Schritte in diesem Verfahren können leicht hinzugefügt oder entfernt werden, um die Sammlung der verschiedenen Fraktionen zu erleichtern für eine Vielzahl von Probens, beispielsweise PE-Auffang möglicherweise nicht erforderlich, wenn die Analyse-Plasma, ist jedoch von Interesse in Zell-und Gewebeproben ^10. Dieses Verfahren kann auch für die Analyse von Zellen des Gesamtlipidextrakte, die SPE Schritte können auf Wunsch weggelassen werden, modifiziert werden. Eine solche Veränderung ist, dass für rote Blutzellen, die die Gesamtlipidextraktionsschritt weggelassen sowie SPE Schritte ¹⁵ beschrieben. Im Gegensatz zu dem aktuellen Protokoll, das in dieser Studie verwendete Verfahren benutzt 250 ul Methylierungreagens (14% Bortrifluorid), die zusammen mit 250 &mgr; l Hexan und 10 Minuten bei 100 ˚ C erhitzt direkt an Erythrozyten zugegeben wird Der Neutralisationsschritt weggelassen und stattdessen Wasser und Hexan zugesetzt, die Probe wird dann zentrifugiert und die obere Phase Hexan gesammelt und direkt in ein GC-Autosampler Fläschchen überführt, ohne Trocknen unter Stickstoff und Wiederauflösen in Hexan.

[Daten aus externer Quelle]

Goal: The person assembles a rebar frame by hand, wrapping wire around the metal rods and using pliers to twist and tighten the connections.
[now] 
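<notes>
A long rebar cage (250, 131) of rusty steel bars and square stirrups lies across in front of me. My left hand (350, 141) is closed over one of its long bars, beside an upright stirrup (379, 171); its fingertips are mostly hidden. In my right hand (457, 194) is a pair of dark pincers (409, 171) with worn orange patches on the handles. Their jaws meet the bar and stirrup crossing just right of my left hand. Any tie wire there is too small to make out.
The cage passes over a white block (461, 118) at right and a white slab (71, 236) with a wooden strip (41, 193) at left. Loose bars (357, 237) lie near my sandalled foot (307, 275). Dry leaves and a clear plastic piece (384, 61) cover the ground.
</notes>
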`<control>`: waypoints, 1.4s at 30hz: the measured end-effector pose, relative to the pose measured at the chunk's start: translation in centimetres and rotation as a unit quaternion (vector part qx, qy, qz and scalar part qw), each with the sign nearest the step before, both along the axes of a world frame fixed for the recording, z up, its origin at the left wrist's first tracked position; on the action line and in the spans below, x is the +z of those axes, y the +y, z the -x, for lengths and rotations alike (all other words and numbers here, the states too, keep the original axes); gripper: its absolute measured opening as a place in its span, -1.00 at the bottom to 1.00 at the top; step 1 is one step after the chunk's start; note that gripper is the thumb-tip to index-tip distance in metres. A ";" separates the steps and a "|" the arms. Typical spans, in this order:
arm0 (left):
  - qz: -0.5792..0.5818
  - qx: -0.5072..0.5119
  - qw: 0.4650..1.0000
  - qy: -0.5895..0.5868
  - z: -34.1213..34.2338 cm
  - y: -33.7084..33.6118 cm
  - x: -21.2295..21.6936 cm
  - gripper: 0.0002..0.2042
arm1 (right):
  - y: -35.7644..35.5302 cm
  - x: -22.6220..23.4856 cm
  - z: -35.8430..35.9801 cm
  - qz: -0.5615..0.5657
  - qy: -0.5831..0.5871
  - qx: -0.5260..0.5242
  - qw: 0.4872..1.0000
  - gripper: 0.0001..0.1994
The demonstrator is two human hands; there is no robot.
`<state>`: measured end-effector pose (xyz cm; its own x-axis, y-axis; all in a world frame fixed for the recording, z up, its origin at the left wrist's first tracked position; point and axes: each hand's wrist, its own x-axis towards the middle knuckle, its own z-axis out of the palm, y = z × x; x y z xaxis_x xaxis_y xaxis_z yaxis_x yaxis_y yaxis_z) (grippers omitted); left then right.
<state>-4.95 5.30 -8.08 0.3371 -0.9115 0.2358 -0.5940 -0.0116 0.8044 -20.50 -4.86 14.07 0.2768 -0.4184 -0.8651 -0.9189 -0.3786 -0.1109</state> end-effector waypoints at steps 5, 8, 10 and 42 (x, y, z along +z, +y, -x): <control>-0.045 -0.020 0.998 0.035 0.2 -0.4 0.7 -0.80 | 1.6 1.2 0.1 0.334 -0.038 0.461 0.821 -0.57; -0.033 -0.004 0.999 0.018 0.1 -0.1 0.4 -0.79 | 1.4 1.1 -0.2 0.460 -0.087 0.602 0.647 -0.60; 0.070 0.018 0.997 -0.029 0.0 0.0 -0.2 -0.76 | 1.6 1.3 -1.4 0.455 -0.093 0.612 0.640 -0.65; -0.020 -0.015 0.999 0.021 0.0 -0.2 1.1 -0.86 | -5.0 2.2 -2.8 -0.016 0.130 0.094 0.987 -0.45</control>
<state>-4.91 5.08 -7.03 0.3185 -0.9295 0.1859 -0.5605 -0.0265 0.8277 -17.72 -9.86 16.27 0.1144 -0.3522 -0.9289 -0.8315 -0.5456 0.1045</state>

GC ist eine vielseitige Methode und bietet reliable Ergebnisse mit einer Reihe von verfügbaren Modifikationen ¹⁵ und kann verwendet werden, um eine Vielzahl von Proben zu analysieren. Es hat Vorteile gegenüber der Massenspektrometrie (MS) bei der Analyse von n-6 und n-3-Fettsäure-Stoffwechsel, wie es ist in der Lage, zwischen strukturell ähnlichen Fettsäuren zu unterscheiden, wie sie verwendet Retentionszeit für die Markierung im Gegensatz zur Atommasse. MS ist in der Lage, Fettsäuren innerhalb einer Probe zu identifizieren, aber nicht in der Lage Doppelbindung Positionen in Stereoisomere unterscheiden und daher nicht in der Lage, bestimmte Fettsäuren auseinander. Bei Bedarf können beide Methoden im Tandem durch GC-MS ¹⁶ verwendet werden. Diese Technik wird im Rahmen der Untersuchung in den Lipidstoffwechsel und Funktion im Bereich der lipidomics eingesetzt. Die Verwendung von GC im Tandem mit MS hat zu großen Fortschritten geführt, da es ermöglicht die Manipulation von Fettsäure Identifizierung durch die Verwendung von verschiedenen stationären Phasen in GC zwischen Fettsäuren zu unterscheiden, die allein MS nicht. GC kann auch in Kombination mit Elektronenstoß-Massenspektrometrie verwendet werden,(EI-MS), die für die Identifizierung der Fettsäuren ermöglicht, wenn sie mit alternativen chemischen Derivate wie Ester Picolinyl kombiniert werden. Dies erweitert den Einsatz der Technik und ist weiterhin Lipid Profilierung als Forschungsmethode in einer Reihe von Bereichen wie Physiologie, klinische Nachweis von Biomarkern und Pathologie sowie Lipid-Biochemie ¹⁷ zu verbessern.

Die Autoren erklären, keine finanziellen Interessen konkurrieren.

Die Autoren möchten den Beitrag von Meritxell Romeu-Nadal in die Studie an Ratten bestätigen.